Parents hang out at the school gates a bit longer than usual on a gloomy weekday morning on Clancarty Road. They want to talk about something that needs to be discussed. The Fulham Bilingual, a tiny, somewhat peculiar school tucked away in a corner of West London, is at the center of a dispute that has managed to attract a French senator, MPs, ambassadors, and council members. For a primary school, not too bad.
The Lycée François Charles de Gaulle’s announcement to parents in late January that it would be terminating its 15-year collaboration with Holy Cross Primary School served as the catalyst. The letter mentioned issues with “daily implementation” as well as a “constant degradation” of how things were operating. ambiguous words. phrases that are bureaucratic. When families have centered their children’s lives around an institution, this type of situation usually ends poorly.
| Key Information | Details |
|---|---|
| School Name | The Fulham Bilingual |
| Location | Clancarty Road, Fulham, West London |
| Established Partnership | Roughly 15 years old |
| Partner Institutions | Holy Cross Primary School & Lycée Français Charles de Gaulle |
| Type of School | One of just 11 bilingual schools in the UK |
| Student Composition | Around half fee-paying, half state-funded |
| Curriculum | Joint French and English national curriculums |
| Petition Signatures | More than 600 and counting |
| Letter from Lycée Sent | January 19, 2026 |
| Local MP Involved | Ben Coleman, Chelsea and Fulham |
| Local Council | Hammersmith and Fulham |
| Delayed Termination | Now pushed back to 2027 |
| French Speakers in Borough | Approximately 7,000 |
Among the first to rebel was Fernando Mora, 46, who has had three children go through The Fulham Bilingual. He told the LDRS, “It’s a good exchange,” describing how kids pick up two languages, two cultures, and two ways of thinking almost unknowingly. He initiated a petition. Over 600 signatures arrived in a matter of weeks. Parental testimonials started to come in, describing the school as something exceptional—not just academically strong, but also subtly transformative for their children.

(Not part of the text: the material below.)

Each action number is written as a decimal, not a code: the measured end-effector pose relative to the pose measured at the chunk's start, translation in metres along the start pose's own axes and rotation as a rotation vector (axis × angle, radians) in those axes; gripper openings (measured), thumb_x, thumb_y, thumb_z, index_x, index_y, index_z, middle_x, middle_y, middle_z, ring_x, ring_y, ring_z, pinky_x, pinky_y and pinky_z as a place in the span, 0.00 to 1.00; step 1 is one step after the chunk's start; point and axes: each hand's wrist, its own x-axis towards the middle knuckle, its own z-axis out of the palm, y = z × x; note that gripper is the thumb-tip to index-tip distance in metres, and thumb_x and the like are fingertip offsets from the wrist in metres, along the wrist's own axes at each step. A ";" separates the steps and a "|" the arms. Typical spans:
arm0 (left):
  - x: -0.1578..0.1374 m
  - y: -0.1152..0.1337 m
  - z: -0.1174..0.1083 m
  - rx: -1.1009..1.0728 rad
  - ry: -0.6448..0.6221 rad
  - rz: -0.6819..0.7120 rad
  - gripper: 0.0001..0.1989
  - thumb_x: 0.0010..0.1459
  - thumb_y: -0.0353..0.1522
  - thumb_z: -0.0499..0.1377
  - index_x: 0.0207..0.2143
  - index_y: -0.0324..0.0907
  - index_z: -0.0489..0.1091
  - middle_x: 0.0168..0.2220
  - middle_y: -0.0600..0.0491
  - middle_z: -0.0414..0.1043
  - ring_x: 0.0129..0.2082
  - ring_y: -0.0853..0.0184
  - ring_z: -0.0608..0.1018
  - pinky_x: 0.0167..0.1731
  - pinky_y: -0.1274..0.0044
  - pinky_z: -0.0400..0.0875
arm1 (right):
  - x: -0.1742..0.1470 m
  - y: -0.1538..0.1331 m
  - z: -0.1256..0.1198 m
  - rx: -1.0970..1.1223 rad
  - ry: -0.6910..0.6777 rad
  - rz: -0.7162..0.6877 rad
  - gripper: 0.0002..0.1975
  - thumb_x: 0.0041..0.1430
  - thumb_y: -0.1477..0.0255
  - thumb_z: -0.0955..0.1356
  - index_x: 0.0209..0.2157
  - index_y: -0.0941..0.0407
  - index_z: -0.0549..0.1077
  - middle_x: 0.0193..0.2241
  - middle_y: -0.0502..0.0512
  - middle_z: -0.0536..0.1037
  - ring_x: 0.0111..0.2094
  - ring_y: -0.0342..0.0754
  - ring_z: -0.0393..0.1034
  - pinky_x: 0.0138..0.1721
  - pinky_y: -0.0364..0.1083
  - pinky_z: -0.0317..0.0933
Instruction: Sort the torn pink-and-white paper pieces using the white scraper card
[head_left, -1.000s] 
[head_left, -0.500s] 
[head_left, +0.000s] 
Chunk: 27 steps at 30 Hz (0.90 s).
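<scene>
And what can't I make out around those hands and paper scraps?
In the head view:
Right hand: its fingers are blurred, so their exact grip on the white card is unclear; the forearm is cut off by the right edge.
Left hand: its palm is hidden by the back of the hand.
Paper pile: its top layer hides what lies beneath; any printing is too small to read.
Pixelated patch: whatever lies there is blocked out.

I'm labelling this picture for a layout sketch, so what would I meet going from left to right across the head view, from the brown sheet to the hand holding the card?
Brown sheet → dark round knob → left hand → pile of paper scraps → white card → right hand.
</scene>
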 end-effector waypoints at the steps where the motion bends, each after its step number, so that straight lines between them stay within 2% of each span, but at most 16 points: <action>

Speaking with those involved, it seems that everyone was taken aback by the Lycée’s announcement, including its own partner. In a scathing letter, Holy Cross’s leadership claimed that the Lycée’s communication was sent “without our knowledge, without consultation.” The explanations were deemed “inaccurate and misleading” by them. When two long-term partners use that kind of language, it doesn’t happen casually.

The Lycée’s declared intention to offer its own bilingual program is intriguing and somewhat telling. The obvious question posed by parents is whether a French institution with little experience teaching the British primary curriculum actually has the bench strength to accomplish that. Mr. Mora is not persuaded. Parents don’t seem to be.
The number of politicians has increased. The French ambassador personally confirmed that the upcoming academic year would proceed as scheduled, according to local MP Ben Coleman. In the meantime, the council has been highlighting the nearly 7,000 French-speaking residents of Hammersmith and Fulham, portraying the school as a component of a larger European fabric that the borough is hesitant to lose. It’s unclear if that framing is beneficial or detrimental in the current political environment.
Due to pressure, the Lycée has now postponed any changes until 2027. A break, but not an end. According to reports, a meeting between the parents and the Lycée became “very, very heated”—a polite way of saying it didn’t go well at all.
It’s difficult to ignore how out of the ordinary it is for a primary school conflict to get this serious as you watch this play out. The whole thing seems almost archaic: parents writing letters, neighbors banding together, a community refusing to be ignored. The result is still unknown. The Lycée hasn’t given a clear explanation. Holy Cross is delving deeper. Additionally, the parents are currently winning the moral argument—if not the institutional one.